Transcribe the data exactly, pictures excluded.
»»
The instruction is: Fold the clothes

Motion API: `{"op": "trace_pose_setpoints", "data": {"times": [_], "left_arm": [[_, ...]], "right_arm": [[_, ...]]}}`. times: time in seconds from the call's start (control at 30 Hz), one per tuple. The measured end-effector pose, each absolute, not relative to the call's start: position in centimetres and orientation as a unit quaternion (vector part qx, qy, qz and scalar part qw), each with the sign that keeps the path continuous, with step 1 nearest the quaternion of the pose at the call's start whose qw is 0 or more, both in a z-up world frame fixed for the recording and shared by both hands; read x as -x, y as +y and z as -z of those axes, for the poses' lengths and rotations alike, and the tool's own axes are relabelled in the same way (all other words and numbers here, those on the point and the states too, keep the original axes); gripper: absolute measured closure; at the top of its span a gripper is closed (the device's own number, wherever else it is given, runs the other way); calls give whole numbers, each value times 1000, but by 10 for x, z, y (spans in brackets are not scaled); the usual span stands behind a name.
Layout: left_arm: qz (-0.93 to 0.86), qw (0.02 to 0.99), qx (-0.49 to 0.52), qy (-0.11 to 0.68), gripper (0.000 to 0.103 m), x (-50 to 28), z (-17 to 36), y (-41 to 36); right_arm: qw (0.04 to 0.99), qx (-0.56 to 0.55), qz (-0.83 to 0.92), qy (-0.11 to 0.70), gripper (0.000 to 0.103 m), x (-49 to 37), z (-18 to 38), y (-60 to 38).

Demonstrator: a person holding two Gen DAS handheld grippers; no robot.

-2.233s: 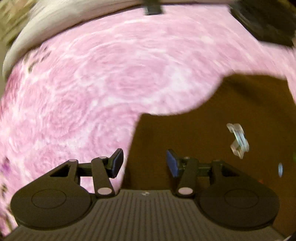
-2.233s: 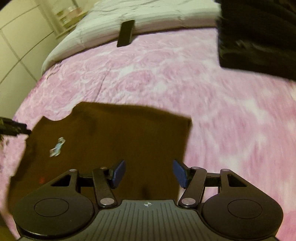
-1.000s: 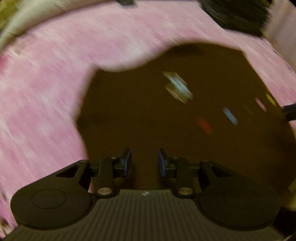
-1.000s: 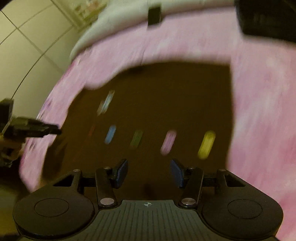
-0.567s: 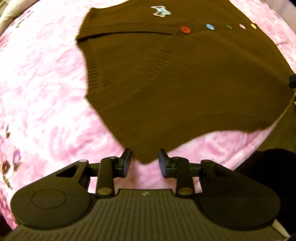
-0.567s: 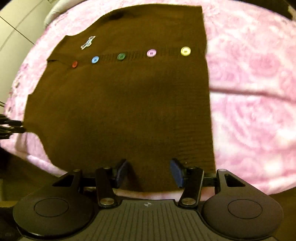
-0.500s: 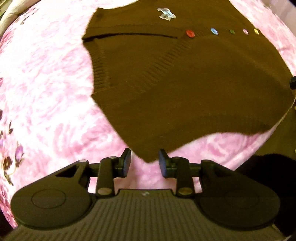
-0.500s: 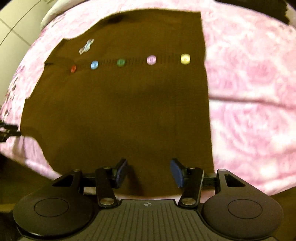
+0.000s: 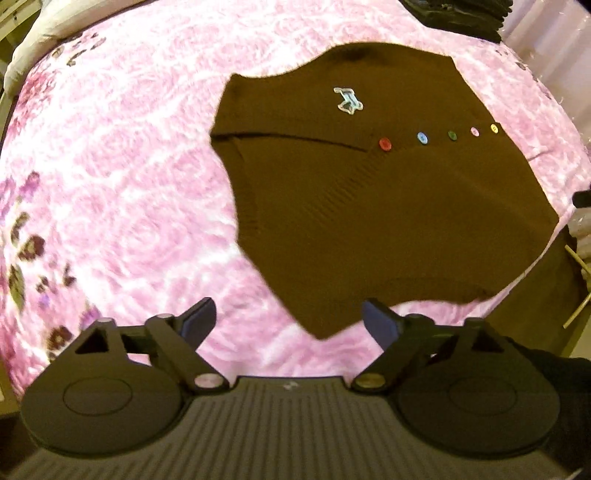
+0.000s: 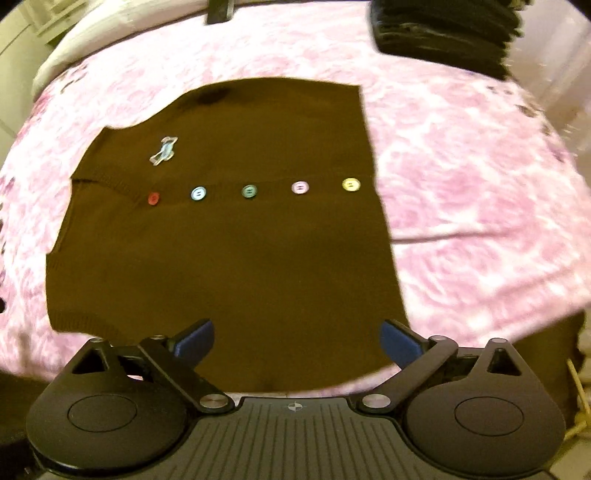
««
Exercise response:
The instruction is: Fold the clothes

Motion API: `{"op": "trace_pose_setpoints", "data": {"times": [_], "left_arm": [[_, ...]], "right_arm": [[_, ...]]}}`. times: time in seconds from the call's start (control at 30 Hz), one per tuple. The measured end-effector pose, each absolute, not relative to the call's start: position in centimetres and orientation as a unit quaternion (vector part qx, qy, qz and scalar part qw), each with the sign that keeps the path continuous, with step 1 nearest the quaternion of the pose at the call's start whose qw is 0 or more, both in a z-up world frame fixed for the recording and shared by both hands; read x as -x, y as +y and z as -z of those axes, for the poses' lengths and rotations alike, and the tool's own axes are relabelled in the same way (all other words and numbers here, those on the point and the states too, keep the original axes); gripper: absolute measured closure; at the top of its span a gripper is closed (the device's own number, wherever else it is given, runs the other way); calls give whole numbers, each value times 1000, but by 10 for x, z, y (spans in brackets are not scaled); the usual span stands behind a name.
Layout: left_arm: qz (-0.93 to 0.86), qw (0.02 to 0.99), qx (-0.49 to 0.52), qy (-0.11 to 0.68), gripper (0.000 to 0.103 m), x (-50 to 28), z (-17 to 36), y (-41 to 36); right_arm: qw (0.04 to 0.99), qx (-0.56 to 0.55), qz (-0.83 to 0.92), qy (-0.11 to 0.70), gripper (0.000 to 0.103 m), x (-49 to 37), z (-18 to 38), y (-60 to 38).

Demonstrator: a person holding two Gen DAS handheld grippers; no robot.

-2.233s: 
-2.233s: 
-1.000s: 
-1.000s: 
-0.567s: 
-0.567s: 
-0.500s: 
-0.500s: 
+0.000s: 
+0.000s: 

No more output will be produced for this exercise.